- [Work instruction]:
Your reply is to be the lines below, exactly as written, with images omitted.

- [Input data]:
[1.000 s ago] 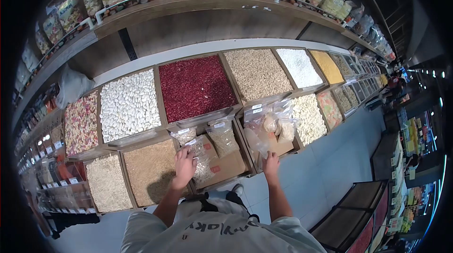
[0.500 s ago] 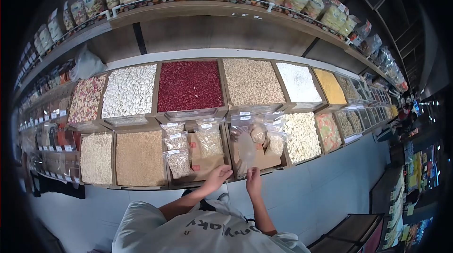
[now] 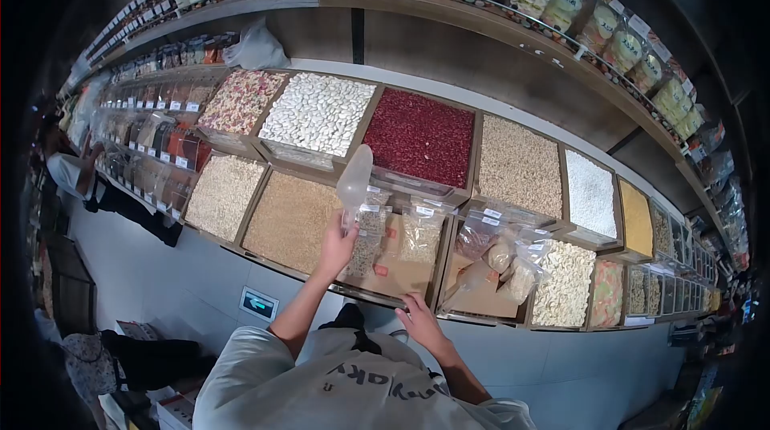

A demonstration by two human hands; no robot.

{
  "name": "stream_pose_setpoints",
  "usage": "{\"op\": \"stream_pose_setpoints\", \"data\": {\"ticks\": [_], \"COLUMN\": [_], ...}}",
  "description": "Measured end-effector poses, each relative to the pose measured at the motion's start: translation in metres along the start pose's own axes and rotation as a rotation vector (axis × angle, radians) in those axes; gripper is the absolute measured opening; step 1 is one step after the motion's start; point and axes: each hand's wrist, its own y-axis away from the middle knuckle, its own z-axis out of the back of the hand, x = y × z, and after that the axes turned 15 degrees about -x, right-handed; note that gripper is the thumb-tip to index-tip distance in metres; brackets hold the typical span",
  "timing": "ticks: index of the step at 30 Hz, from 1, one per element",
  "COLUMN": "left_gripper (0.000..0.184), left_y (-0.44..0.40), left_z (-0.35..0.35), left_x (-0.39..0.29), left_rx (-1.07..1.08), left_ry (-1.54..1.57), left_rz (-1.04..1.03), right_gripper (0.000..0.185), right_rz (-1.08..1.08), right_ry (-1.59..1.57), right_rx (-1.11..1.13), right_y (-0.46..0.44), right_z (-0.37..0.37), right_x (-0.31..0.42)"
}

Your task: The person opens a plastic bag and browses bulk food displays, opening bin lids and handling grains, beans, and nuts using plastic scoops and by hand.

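Observation:
My left hand (image 3: pixel 338 244) is closed around the handle of a translucent plastic scoop (image 3: pixel 355 179), which points up and away over the tan grain bin (image 3: pixel 290 220) and the bin of small bagged goods. No grain is visible in the scoop. Near the front edge of the bagged-goods bin, my right hand (image 3: pixel 421 322) holds nothing, its fingers apart. In that bin lie clear bags of grain (image 3: pixel 420 237) on cardboard (image 3: pixel 393 273). A second translucent scoop (image 3: pixel 467 281) rests in the bin to the right, beside more bags (image 3: pixel 521 276).
Behind are bins of white beans (image 3: pixel 317 113), dark red beans (image 3: pixel 421 137) and pale beige grain (image 3: pixel 521 165). A shelf (image 3: pixel 465 21) with packaged goods runs above. People (image 3: pixel 76 173) stand at the left. A green arrow sign (image 3: pixel 259 303) lies on the floor.
My left hand has moved left and up and now grips a scoop. The right hand has left the scoop handle and opened. The view has turned to the left.

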Motion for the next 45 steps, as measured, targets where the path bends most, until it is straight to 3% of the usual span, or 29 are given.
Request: {"op": "stream_pose_setpoints", "data": {"ticks": [3,5,9,12,21,22,23,25,29,31,34,38,41,42,43,45], "left_gripper": [0.050,0.060,0.059,0.053,0.054,0.057,0.057,0.059,0.069,0.073,0.067,0.053,0.043,0.037,0.037,0.036], "left_y": [-0.078,-0.113,-0.156,-0.174,-0.176,-0.176,-0.176,-0.174,-0.172,-0.170,-0.166,-0.151,-0.140,-0.134,-0.129,-0.115], "left_z": [0.028,0.038,0.015,-0.015,-0.023,-0.021,-0.019,-0.018,-0.009,0.001,0.021,0.049,0.064,0.067,0.069,0.067], "left_x": [-0.001,-0.027,-0.033,-0.017,-0.018,-0.020,-0.016,-0.015,-0.014,-0.006,0.017,0.022,0.022,0.013,0.012,0.009], "left_rx": [-0.061,-0.084,-0.004,-0.039,0.061,0.133,0.156,0.091,0.117,0.058,-0.042,-0.202,-0.265,-0.265,-0.262,-0.252], "left_ry": [-0.124,-0.413,-0.326,-0.304,-0.403,-0.384,-0.381,-0.347,-0.274,-0.229,-0.144,0.000,-0.008,-0.005,-0.002,0.053], "left_rz": [-0.117,-0.303,-0.222,-0.369,-0.263,-0.129,-0.128,-0.282,-0.133,-0.173,-0.180,-0.226,-0.316,-0.324,-0.337,-0.351], "right_gripper": [0.038,0.036,0.034,0.026,0.027,0.028,0.029,0.027,0.024,0.031,0.044,0.049,0.047,0.041,0.041,0.036], "right_rz": [-0.036,-0.066,-0.158,-0.257,-0.402,-0.417,-0.433,-0.429,-0.374,-0.618,-0.633,-0.891,-0.938,-0.874,-0.875,-0.969], "right_ry": [0.025,0.033,-0.013,0.011,0.070,0.078,0.087,0.114,0.230,0.267,0.553,0.706,0.689,0.686,0.676,0.152], "right_rx": [0.000,-0.031,-0.187,-0.295,-0.355,-0.354,-0.353,-0.415,-0.596,-0.711,-0.940,-0.837,-0.774,-0.868,-0.879,-1.121], "right_y": [-0.010,-0.015,-0.020,-0.023,-0.015,-0.014,-0.012,-0.008,0.005,0.006,0.005,-0.002,0.000,0.000,-0.003,-0.006], "right_z": [-0.007,-0.014,-0.031,-0.043,-0.076,-0.077,-0.078,-0.077,-0.069,-0.064,-0.060,-0.062,-0.066,-0.067,-0.061,-0.043], "right_x": [-0.005,-0.008,-0.005,0.010,0.024,0.022,0.021,0.016,-0.019,-0.038,-0.076,-0.104,-0.139,-0.140,-0.128,-0.106]}}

- [Problem solution]:
[1.000 s ago] 
[0.500 s ago] 
[now] 

A demonstration by two human hands; no robot.

{
  "name": "stream_pose_setpoints",
  "usage": "{\"op\": \"stream_pose_setpoints\", \"data\": {\"ticks\": [_], \"COLUMN\": [_], ...}}",
  "description": "Measured end-effector poses, each relative to the pose measured at the motion's start: translation in metres along the start pose's own axes and rotation as a rotation vector (axis × angle, radians) in those axes; gripper is the absolute measured opening; step 1 is one step after the motion's start; point and axes: each hand's wrist, its own y-axis away from the middle knuckle, its own z-axis out of the back of the hand, x = y × z, and after that the axes turned 15 degrees about -x, right-handed; note that gripper is the thumb-tip to index-tip distance in metres; brackets hold the typical span",
  "timing": "ticks: index of the step at 30 Hz, from 1, one per element",
  "COLUMN": "left_gripper (0.000..0.184), left_y (-0.44..0.40), left_z (-0.35..0.35), left_x (-0.39..0.29), left_rx (-1.07..1.08), left_ry (-1.54..1.57), left_rz (-1.04..1.03), right_gripper (0.000..0.185), right_rz (-1.08..1.08), right_ry (-1.59..1.57), right_rx (-1.11..1.13), right_y (-0.46..0.44), right_z (-0.37..0.37), right_x (-0.31..0.42)"
}

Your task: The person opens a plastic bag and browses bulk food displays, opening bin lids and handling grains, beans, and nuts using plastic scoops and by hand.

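Observation:
My left hand (image 3: pixel 338 244) is closed around the handle of a translucent plastic scoop (image 3: pixel 355 179), which points up and away over the tan grain bin (image 3: pixel 290 220) and the bin of small bagged goods. No grain is visible in the scoop. Near the front edge of the bagged-goods bin, my right hand (image 3: pixel 421 322) holds nothing, its fingers apart. In that bin lie clear bags of grain (image 3: pixel 420 237) on cardboard (image 3: pixel 393 273). A second translucent scoop (image 3: pixel 467 281) rests in the bin to the right, beside more bags (image 3: pixel 521 276).
Behind are bins of white beans (image 3: pixel 317 113), dark red beans (image 3: pixel 421 137) and pale beige grain (image 3: pixel 521 165). A shelf (image 3: pixel 465 21) with packaged goods runs above. People (image 3: pixel 76 173) stand at the left. A green arrow sign (image 3: pixel 259 303) lies on the floor.
My left hand has moved left and up and now grips a scoop. The right hand has left the scoop handle and opened. The view has turned to the left.
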
Motion for the next 45 steps, as measured, targets where the path bends most, until it is straight to 3% of the usual span, or 29 are given.
Request: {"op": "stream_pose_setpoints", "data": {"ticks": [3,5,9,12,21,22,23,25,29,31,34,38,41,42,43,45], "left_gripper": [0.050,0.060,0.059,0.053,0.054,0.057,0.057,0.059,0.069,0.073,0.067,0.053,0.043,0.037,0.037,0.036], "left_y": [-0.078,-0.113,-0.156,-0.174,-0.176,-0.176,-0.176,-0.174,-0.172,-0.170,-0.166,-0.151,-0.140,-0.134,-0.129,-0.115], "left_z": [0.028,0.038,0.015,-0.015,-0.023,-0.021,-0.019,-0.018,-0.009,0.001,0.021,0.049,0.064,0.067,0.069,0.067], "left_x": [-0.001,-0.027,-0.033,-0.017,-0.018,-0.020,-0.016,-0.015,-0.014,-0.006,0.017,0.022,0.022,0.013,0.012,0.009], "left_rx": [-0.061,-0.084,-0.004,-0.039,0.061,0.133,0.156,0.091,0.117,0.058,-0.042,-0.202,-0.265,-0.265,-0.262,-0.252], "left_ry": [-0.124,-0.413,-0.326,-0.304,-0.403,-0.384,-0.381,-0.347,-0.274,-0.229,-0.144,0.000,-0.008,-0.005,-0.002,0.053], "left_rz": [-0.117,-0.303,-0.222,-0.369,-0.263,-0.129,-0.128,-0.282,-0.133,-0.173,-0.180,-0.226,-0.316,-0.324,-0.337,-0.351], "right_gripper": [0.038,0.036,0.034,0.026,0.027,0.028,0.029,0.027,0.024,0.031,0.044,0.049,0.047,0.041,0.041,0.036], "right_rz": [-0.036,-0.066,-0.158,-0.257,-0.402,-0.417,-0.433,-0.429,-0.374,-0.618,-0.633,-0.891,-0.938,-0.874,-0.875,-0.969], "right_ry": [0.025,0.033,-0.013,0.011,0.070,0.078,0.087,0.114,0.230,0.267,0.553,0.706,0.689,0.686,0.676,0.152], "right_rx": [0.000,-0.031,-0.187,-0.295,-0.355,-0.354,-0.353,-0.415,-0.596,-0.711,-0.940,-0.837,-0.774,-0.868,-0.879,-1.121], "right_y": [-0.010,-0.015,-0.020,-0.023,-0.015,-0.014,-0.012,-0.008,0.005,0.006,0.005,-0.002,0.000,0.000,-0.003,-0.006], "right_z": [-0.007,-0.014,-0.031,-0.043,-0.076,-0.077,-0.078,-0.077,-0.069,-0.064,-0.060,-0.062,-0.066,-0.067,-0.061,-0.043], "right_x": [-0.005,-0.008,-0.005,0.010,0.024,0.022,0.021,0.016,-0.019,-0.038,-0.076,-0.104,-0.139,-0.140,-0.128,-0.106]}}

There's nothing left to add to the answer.